- ASSIGNMENT -
Print nothing but the lines below starting at the line that holds "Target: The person" and ending at the line that holds "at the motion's", including both, each exactly as written.

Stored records
###

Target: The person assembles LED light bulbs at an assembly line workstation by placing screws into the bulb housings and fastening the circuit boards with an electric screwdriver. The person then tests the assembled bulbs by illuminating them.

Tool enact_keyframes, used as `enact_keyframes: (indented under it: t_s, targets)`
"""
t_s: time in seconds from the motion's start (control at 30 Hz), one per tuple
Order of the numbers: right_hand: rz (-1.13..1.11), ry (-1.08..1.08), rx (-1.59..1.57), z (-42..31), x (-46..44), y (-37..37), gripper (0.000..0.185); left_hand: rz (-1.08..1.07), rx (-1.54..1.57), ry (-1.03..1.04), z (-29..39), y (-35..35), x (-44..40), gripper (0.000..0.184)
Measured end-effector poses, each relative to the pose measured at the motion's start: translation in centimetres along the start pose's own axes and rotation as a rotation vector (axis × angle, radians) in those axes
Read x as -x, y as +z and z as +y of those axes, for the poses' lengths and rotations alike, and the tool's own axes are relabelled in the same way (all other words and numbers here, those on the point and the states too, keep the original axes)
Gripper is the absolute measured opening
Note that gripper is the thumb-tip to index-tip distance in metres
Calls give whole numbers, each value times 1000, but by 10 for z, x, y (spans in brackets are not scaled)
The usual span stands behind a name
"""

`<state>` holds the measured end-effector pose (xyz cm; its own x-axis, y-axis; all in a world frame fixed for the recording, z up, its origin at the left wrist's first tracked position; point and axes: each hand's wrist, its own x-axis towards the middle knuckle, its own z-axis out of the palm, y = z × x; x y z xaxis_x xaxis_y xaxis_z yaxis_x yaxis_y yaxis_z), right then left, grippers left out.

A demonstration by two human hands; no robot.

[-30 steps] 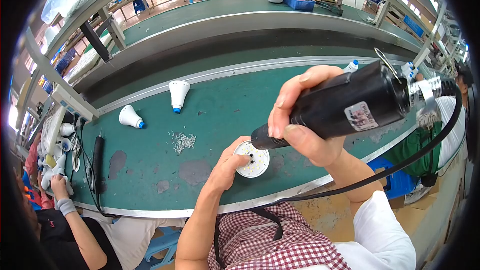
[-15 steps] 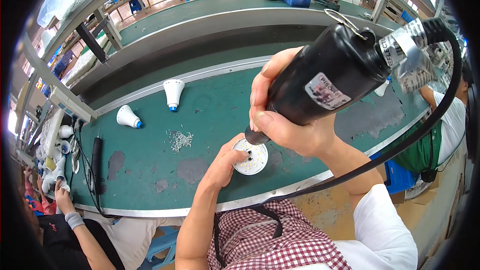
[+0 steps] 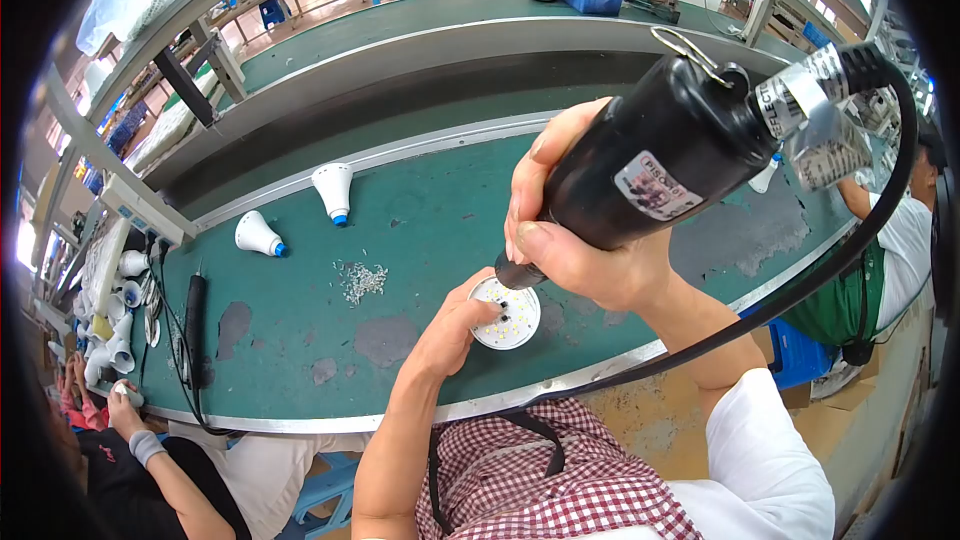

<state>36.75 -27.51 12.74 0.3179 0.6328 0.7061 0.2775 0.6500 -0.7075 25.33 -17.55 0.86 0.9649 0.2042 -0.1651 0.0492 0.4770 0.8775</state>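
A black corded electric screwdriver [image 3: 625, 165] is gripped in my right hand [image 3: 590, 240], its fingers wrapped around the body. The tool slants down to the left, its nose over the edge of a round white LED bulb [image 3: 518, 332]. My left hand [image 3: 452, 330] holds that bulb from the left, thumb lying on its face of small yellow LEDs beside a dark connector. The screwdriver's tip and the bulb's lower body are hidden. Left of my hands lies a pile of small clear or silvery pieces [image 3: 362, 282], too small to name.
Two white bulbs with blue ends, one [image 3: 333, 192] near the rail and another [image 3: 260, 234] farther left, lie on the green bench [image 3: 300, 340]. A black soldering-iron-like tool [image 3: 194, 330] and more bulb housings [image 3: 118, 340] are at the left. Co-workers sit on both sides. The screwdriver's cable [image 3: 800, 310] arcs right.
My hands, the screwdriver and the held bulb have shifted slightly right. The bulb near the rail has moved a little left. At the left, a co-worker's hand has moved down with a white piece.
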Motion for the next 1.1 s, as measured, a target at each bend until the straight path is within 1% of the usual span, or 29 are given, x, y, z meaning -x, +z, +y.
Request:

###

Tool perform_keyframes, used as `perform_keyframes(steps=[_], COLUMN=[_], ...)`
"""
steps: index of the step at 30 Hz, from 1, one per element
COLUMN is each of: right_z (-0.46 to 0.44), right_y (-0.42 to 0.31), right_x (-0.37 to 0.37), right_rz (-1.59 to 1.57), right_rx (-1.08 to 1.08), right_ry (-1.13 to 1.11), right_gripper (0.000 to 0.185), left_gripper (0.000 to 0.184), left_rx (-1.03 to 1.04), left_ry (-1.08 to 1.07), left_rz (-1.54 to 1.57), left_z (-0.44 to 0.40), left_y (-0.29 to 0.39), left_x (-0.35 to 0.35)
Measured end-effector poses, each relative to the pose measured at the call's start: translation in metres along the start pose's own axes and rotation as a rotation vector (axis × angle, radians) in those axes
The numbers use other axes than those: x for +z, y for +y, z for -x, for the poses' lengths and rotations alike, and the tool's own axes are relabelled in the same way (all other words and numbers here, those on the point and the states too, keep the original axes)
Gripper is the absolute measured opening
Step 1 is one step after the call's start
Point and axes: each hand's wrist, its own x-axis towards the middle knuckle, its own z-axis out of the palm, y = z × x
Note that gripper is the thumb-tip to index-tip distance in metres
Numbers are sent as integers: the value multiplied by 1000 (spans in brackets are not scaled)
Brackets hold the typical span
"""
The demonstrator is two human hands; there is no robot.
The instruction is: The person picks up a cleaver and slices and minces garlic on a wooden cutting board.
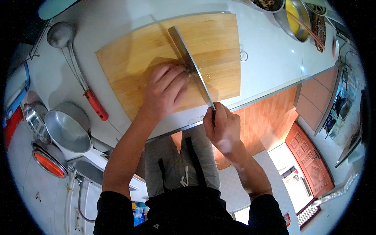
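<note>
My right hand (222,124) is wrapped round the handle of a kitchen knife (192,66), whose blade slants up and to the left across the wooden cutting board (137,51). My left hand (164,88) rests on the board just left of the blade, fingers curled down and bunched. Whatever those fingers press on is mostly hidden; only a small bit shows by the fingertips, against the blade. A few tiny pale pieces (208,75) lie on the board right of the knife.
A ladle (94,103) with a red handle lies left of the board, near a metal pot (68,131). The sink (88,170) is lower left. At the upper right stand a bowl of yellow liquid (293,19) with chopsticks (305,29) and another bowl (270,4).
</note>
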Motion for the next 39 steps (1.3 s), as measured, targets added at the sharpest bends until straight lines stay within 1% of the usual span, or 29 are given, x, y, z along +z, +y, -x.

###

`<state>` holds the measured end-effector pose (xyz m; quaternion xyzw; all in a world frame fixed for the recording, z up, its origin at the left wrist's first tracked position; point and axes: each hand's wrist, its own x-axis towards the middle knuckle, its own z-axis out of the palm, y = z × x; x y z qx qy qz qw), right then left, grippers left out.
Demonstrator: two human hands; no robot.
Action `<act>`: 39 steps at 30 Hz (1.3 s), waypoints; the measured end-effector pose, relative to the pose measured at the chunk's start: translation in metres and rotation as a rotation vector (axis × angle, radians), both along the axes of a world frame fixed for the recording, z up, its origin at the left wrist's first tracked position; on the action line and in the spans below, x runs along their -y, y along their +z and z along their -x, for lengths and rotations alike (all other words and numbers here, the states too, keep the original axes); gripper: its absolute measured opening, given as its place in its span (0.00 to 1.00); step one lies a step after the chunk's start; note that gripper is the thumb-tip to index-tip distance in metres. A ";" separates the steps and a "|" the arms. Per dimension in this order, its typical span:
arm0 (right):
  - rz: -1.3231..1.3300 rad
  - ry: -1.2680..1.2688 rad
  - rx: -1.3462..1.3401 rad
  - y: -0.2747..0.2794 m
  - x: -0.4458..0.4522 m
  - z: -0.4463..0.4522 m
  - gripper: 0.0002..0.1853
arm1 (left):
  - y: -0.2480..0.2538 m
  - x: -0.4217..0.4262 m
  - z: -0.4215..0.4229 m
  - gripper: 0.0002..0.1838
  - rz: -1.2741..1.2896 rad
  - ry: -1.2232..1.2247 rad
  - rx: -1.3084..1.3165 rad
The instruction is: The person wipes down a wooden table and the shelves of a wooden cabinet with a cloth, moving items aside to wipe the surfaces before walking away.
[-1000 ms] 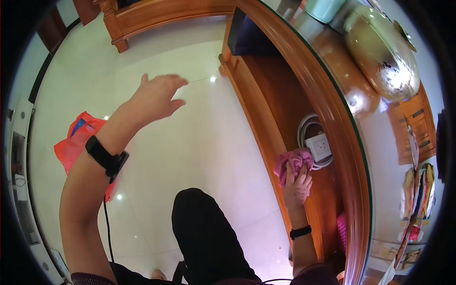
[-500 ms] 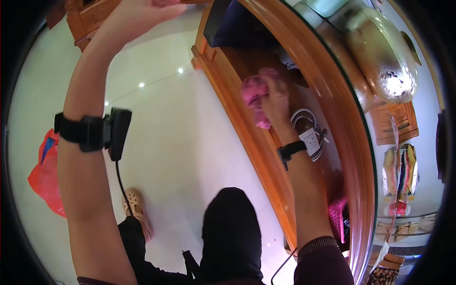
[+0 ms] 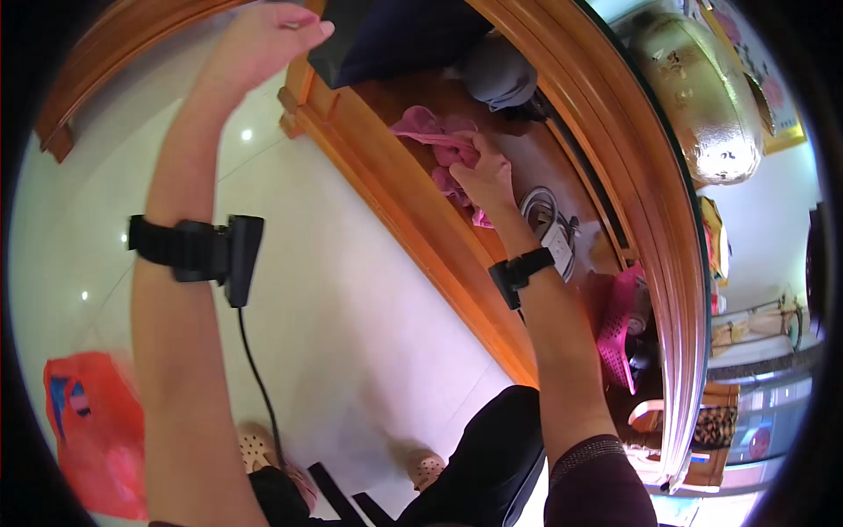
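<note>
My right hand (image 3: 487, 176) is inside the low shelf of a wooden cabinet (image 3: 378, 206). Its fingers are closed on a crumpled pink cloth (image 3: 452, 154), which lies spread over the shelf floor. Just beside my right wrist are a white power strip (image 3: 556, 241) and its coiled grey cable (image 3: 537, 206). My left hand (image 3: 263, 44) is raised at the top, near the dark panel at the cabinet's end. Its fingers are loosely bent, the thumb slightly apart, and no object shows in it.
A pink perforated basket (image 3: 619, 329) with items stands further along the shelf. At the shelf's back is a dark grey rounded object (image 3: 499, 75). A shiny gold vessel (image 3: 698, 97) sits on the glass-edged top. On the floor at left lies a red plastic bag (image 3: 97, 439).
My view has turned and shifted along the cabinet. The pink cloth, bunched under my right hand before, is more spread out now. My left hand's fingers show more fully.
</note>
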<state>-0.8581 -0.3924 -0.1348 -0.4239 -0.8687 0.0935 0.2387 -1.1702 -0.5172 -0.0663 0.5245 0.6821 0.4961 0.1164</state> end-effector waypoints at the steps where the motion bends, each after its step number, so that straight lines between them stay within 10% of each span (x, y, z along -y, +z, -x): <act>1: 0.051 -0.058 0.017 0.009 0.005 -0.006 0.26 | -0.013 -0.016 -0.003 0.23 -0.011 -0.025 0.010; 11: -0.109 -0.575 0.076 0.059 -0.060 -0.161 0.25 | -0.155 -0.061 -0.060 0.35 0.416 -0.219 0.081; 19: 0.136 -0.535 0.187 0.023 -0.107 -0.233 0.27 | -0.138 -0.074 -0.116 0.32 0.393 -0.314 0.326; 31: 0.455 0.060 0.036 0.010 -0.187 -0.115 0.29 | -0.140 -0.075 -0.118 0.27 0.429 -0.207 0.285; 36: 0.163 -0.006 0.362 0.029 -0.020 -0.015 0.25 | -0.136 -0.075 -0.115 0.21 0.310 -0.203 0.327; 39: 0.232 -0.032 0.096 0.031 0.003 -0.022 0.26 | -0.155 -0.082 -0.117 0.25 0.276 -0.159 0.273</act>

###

- YOUR RESPONSE -
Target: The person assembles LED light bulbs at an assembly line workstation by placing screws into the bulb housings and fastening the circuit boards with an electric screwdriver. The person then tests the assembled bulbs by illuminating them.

Tool enact_keyframes, used as `enact_keyframes: (indented under it: t_s, targets)`
"""
t_s: time in seconds from the motion's start (control at 30 Hz), one per tuple
Order of the numbers: right_hand: rz (-1.13..1.11), ry (-1.08..1.08), rx (-1.59..1.57), z (-42..31), x (-46..44), y (-37..37), gripper (0.000..0.185); left_hand: rz (-1.08..1.07), rx (-1.54..1.57), ry (-1.03..1.04), z (-29..39), y (-35..35), x (-44..40), gripper (0.000..0.184)
Measured end-effector poses, each relative to the pose measured at the motion's start: translation in centimetres along the start pose's own axes and rotation as a rotation vector (axis × angle, radians) in those axes

The exercise calls for nothing more than this answer.